*Your assignment*: Pictures do not belong in your copy. Repeat all the other data exactly.

*Exercise inputs*:
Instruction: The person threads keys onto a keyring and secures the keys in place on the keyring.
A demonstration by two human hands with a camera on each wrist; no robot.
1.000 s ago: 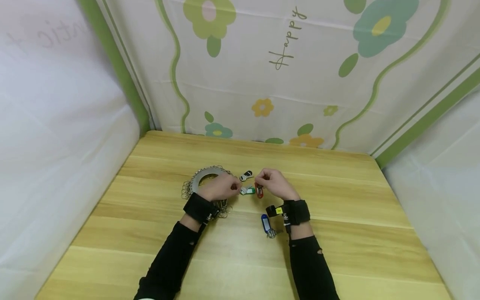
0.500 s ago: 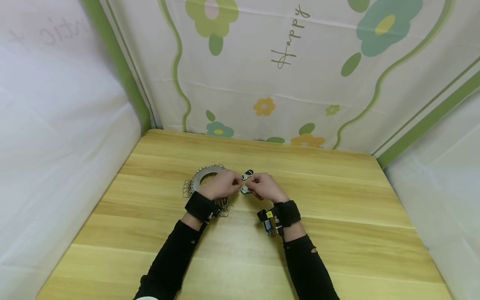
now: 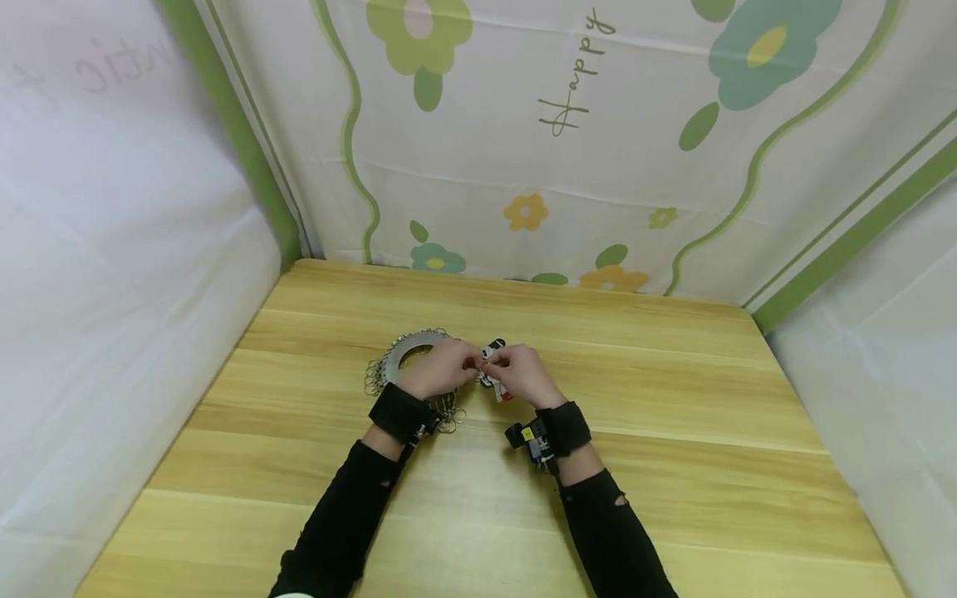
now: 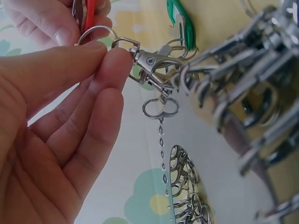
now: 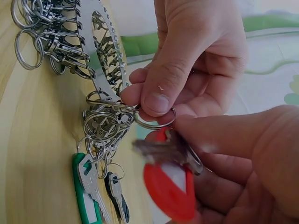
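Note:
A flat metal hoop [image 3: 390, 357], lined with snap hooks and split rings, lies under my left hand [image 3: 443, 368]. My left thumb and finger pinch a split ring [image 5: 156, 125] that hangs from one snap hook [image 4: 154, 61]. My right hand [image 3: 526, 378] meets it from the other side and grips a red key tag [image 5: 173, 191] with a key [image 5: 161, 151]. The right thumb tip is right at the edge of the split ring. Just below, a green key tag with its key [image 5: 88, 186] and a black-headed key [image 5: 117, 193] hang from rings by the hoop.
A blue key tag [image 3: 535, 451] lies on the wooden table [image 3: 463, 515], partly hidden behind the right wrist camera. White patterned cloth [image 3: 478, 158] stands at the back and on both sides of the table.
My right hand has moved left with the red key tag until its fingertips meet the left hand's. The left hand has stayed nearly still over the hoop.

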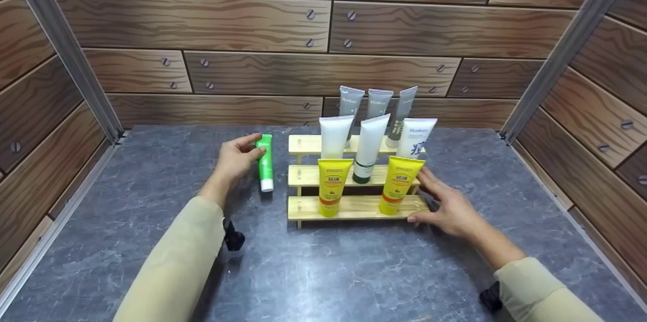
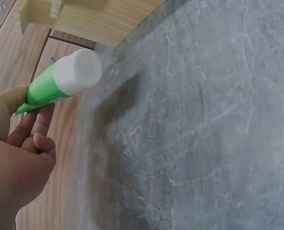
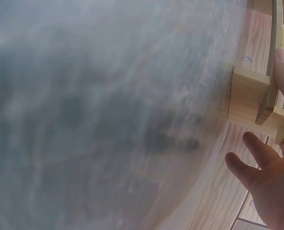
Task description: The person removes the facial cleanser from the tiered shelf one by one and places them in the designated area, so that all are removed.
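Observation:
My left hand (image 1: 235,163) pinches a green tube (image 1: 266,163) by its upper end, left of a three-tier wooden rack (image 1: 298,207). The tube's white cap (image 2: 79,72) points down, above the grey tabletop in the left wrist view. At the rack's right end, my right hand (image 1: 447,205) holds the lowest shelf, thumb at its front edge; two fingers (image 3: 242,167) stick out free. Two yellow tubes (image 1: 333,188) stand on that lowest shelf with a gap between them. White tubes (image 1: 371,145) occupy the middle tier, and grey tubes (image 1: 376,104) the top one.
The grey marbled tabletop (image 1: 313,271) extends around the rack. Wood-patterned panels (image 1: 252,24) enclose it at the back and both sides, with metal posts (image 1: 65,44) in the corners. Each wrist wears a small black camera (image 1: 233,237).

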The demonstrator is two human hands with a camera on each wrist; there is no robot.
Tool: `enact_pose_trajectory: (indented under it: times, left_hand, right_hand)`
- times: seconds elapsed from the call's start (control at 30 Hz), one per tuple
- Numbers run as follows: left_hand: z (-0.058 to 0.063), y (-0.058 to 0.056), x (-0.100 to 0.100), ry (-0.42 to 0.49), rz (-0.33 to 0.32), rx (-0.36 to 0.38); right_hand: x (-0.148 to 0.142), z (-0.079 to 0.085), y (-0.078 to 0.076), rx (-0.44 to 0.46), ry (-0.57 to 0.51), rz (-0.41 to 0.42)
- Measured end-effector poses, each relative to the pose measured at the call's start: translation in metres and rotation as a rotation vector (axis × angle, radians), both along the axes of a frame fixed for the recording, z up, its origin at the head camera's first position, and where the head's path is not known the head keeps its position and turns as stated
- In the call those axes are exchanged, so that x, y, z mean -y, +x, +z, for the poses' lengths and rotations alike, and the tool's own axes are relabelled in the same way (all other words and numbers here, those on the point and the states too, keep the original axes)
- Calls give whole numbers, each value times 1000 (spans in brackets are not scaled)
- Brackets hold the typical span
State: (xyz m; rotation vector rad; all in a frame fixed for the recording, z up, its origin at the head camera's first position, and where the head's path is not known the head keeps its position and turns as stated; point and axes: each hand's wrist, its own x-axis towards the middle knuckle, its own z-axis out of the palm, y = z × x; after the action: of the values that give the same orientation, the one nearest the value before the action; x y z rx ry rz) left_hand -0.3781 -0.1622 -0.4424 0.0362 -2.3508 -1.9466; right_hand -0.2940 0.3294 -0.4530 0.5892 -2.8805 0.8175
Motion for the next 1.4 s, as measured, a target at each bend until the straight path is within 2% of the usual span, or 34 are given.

*Answer section*:
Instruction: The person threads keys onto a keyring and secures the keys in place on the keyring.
A demonstration by two human hands with a camera on each wrist; no robot.
1.000 s ago: 
0.500 s ago: 
now: 
now: 
now: 
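Note:
A flat metal hoop [image 3: 390, 357], lined with snap hooks and split rings, lies under my left hand [image 3: 443, 368]. My left thumb and finger pinch a split ring [image 5: 156, 125] that hangs from one snap hook [image 4: 154, 61]. My right hand [image 3: 526, 378] meets it from the other side and grips a red key tag [image 5: 173, 191] with a key [image 5: 161, 151]. The right thumb tip is right at the edge of the split ring. Just below, a green key tag with its key [image 5: 88, 186] and a black-headed key [image 5: 117, 193] hang from rings by the hoop.
A blue key tag [image 3: 535, 451] lies on the wooden table [image 3: 463, 515], partly hidden behind the right wrist camera. White patterned cloth [image 3: 478, 158] stands at the back and on both sides of the table.
My right hand has moved left with the red key tag until its fingertips meet the left hand's. The left hand has stayed nearly still over the hoop.
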
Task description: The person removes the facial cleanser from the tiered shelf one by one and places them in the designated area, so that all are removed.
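Observation:
My left hand (image 1: 235,163) pinches a green tube (image 1: 266,163) by its upper end, left of a three-tier wooden rack (image 1: 298,207). The tube's white cap (image 2: 79,72) points down, above the grey tabletop in the left wrist view. At the rack's right end, my right hand (image 1: 447,205) holds the lowest shelf, thumb at its front edge; two fingers (image 3: 242,167) stick out free. Two yellow tubes (image 1: 333,188) stand on that lowest shelf with a gap between them. White tubes (image 1: 371,145) occupy the middle tier, and grey tubes (image 1: 376,104) the top one.
The grey marbled tabletop (image 1: 313,271) extends around the rack. Wood-patterned panels (image 1: 252,24) enclose it at the back and both sides, with metal posts (image 1: 65,44) in the corners. Each wrist wears a small black camera (image 1: 233,237).
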
The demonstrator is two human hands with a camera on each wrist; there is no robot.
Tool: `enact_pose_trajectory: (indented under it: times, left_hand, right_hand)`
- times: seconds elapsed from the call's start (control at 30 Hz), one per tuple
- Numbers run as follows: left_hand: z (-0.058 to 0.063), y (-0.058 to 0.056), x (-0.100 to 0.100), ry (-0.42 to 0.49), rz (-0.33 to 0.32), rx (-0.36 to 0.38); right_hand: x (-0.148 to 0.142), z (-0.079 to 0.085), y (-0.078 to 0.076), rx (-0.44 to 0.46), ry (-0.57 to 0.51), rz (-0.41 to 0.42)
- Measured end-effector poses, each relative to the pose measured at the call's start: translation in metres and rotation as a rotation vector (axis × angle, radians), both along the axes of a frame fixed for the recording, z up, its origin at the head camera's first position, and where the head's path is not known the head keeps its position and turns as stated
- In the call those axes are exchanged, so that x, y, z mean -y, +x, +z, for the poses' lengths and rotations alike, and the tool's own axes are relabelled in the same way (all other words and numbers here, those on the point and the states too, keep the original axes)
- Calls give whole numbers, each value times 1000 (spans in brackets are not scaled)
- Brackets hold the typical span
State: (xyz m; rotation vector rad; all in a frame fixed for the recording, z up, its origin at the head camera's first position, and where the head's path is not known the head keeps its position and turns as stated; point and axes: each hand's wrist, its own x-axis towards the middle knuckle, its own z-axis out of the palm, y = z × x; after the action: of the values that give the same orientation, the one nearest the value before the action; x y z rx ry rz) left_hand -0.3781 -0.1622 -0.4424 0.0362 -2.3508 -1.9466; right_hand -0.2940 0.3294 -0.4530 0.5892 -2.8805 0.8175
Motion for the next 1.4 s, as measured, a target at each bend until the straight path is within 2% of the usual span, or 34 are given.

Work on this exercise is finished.